Sociedade

30 pescadores mortos nos últimos três anos

Em apenas três anos, houve 42 naufrágios de barcos de pesca na costa portuguesa, revelam dados da Autoridade Marítima (AM) avançados ao SOL. E só este ano já morreram 12 pescadores - que se somam às 18 vítimas de naufrágios registadas em 2013 e 2014. Ou seja, em menos de três anos, 30 pescadores portugueses perderam a vida em trabalho.


Recentemente, o mar voltou a matar os homens que dele fazem vida na Figueira da Foz. Dos sete pescadores a bordo do arrastão Olívia Ribau, cinco morreram quando o barco cedeu à forte ondulação, virando quando entrava na barra, depois de mais um dia de faina.

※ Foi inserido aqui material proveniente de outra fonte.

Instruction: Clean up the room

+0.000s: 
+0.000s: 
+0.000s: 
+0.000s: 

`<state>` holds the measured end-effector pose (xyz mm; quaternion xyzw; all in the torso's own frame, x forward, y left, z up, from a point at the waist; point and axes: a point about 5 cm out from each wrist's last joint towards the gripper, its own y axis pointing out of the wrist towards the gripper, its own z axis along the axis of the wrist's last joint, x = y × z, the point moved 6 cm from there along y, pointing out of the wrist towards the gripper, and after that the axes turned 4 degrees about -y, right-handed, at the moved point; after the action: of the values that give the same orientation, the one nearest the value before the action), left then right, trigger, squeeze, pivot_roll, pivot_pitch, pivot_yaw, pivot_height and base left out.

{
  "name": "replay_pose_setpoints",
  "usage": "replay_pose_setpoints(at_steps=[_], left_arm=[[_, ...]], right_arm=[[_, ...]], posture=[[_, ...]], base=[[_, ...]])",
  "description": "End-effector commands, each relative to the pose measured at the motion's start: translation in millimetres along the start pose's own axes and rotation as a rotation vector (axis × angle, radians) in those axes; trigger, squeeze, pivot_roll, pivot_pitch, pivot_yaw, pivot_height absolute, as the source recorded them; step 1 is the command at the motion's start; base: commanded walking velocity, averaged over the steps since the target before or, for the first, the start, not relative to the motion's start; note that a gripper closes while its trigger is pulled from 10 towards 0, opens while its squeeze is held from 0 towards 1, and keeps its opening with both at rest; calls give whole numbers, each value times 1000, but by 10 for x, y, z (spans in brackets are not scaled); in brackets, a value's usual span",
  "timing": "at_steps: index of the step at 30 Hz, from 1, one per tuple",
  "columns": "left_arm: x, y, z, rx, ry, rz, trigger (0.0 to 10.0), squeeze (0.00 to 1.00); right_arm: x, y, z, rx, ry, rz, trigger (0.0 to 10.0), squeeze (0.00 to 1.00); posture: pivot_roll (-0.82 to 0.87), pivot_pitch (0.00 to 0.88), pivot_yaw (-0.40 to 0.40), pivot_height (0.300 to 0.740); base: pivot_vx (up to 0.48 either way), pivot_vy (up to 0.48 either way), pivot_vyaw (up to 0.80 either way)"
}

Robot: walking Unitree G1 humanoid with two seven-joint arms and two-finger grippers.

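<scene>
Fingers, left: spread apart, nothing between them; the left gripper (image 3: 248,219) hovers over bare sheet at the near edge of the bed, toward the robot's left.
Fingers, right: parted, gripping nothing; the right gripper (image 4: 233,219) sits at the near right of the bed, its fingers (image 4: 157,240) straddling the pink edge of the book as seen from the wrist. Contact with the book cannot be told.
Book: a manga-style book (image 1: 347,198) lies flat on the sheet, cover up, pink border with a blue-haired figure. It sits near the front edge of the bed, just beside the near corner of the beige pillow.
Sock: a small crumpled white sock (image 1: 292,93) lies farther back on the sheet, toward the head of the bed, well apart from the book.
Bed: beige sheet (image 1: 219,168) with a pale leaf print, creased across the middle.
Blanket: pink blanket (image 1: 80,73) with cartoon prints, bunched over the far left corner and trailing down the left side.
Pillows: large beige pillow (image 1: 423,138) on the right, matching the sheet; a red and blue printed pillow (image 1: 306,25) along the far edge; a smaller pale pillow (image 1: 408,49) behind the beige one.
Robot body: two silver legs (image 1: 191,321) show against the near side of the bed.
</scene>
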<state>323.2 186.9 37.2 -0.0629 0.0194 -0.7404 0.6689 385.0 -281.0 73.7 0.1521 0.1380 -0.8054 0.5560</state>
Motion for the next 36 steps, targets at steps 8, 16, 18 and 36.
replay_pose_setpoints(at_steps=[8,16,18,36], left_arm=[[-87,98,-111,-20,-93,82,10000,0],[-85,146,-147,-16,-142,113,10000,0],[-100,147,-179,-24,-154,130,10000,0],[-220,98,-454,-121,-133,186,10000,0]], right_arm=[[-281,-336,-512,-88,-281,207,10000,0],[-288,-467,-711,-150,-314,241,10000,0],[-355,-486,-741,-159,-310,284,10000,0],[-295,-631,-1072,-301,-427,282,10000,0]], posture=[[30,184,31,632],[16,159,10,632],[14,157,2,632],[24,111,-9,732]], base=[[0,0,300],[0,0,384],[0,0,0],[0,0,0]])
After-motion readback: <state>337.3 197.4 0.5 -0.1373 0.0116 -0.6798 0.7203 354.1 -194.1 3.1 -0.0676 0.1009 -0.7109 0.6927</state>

A polémica quanto à falta de meios de socorro estalou, com todos os dedos apontados às autoridades, em especial à capitania local e ao Instituto de Socorros a Náufragos.

Pescadores e familiares das vítimas revelaram que apenas um profissional que não estava ao serviço acorreu ao pedido de ajuda do Olívia, quase uma hora depois do naufrágio. E denunciaram que o barco salva-vidas da capitania local estava avariado há várias semanas.

Desta vez, as vozes de protesto dos homens do mar parecem ter sido ouvidas. Uma semana após a tragédia de seis de outubro, o comandante local da Figueira da Foz, Paulo Inácio, foi afastado do cargo na sequência das críticas e manifestações, e foi aberto um inquérito ao sucedido.

Permaneceram, porém, as dúvidas quanto aos meios de segurança exigidos nas embarcações de pesca, tanto as de arrasto como as artesanais. A falta de uso dos coletes salva-vidas foi, aliás, um dos argumentos utilizados nos dias seguintes pelo porta-voz da Autoridade Marítima, Nuno Leitão, para justificar a dimensão de mais uma tragédia no mar. Um argumento que foi desde logo rejeitado pelos pescadores. E que é confirmado pela legislação em vigor.


Barcos têm de ter coletes...

De facto, a lei exige, desde 2011, que todas as embarcações de pesca costeira - quer tenham menos de 12 metros de comprimento quer tenham mais (como o Olívia Ribau) possuam “coletes de salvação para 100% das pessoas embarcadas”. Estes meios de salvamento individuais têm de ser “em número suficiente para o número máximo de pessoas que podem estar a bordo”, precisa o responsável da Direção-geral de Recursos Naturais, Segurança e Serviços Marítimos, Miguel Sequeira. Esta é uma das exigências na legislação que transpôs há quatro anos uma diretiva europeia para reforçar precisamente a segurança dos pescadores no mar. As embarcações de pesca têm ainda, como qualquer barco, de ter equipamentos como boias de salvação e sinais visuais de socorro sonoros e de fumo, e de radiofones.


... mas não é obrigatório usá-los

A segurança dos pescadores está longe de estar garantida por estas regras, contrapõe, por seu lado, José Festas, da Associação Pró-Maior Segurança dos Homens do Mar. “Todas as embarcações têm de ter coletes, mas não há obrigatoriedade de os pescadores os envergarem em trabalho”, explica o responsável, lamentando o elevado número de vidas perdidas na faina nos últimos anos. E continua: “O uso de coletes só é obrigatório nas embarcações de pesca local, nas costeiras não”.

O mestre do arrastão Neptuno Paulo Matias, companheiro de faina dos náufragos, corrobora. “Apenas em caso de emergência é que os pescadores têm de colocar o colete. Quando um barco vira, como aconteceu com o Olívia, obviamente, não há tempo de o fazer”, sublinha o pescador, assinalando que esta é uma falsa questão. “Houve falta de meios de socorro”.

O responsável da associação Pró-Maior, José Festas, recorda outro naufrágio, também ao largo da Figueira da Foz, para ilustrar a questão dos coletes: “O barco tinha oito tripulantes, morreram quatro, salvaram-se quatro. Todos os pescadores que sobreviveram explicaram que só conseguiram nadar, porque estavam sem os coletes. Se os tivessem colocados, tinham morrido como os seus companheiros”.

Miguel Sequeira, da direção-geral de segurança marítima, reconhece que este é um problema complexo: “As atividades da pesca têm um risco acrescido, já que estão expostas às condições atmosféricas e do mar, que contribuem com um elevado grau de imprevisibilidade”, refere, explicando que “tipicamente, cada acidente tem as suas causas e circunstâncias próprias. Entre mais frequentes, diz o mesmo responsável, estão “fatores humanos, externos e falhas técnicas ou do material”.

 Em Portugal, o trabalho de investigação deste tipo de acidentes, “minucioso e demorado”, cabe ao Gabinete de Prevenção e de Investigação de Acidentes Marítimos - que está a investigar o que aconteceu na Figueira da Foz.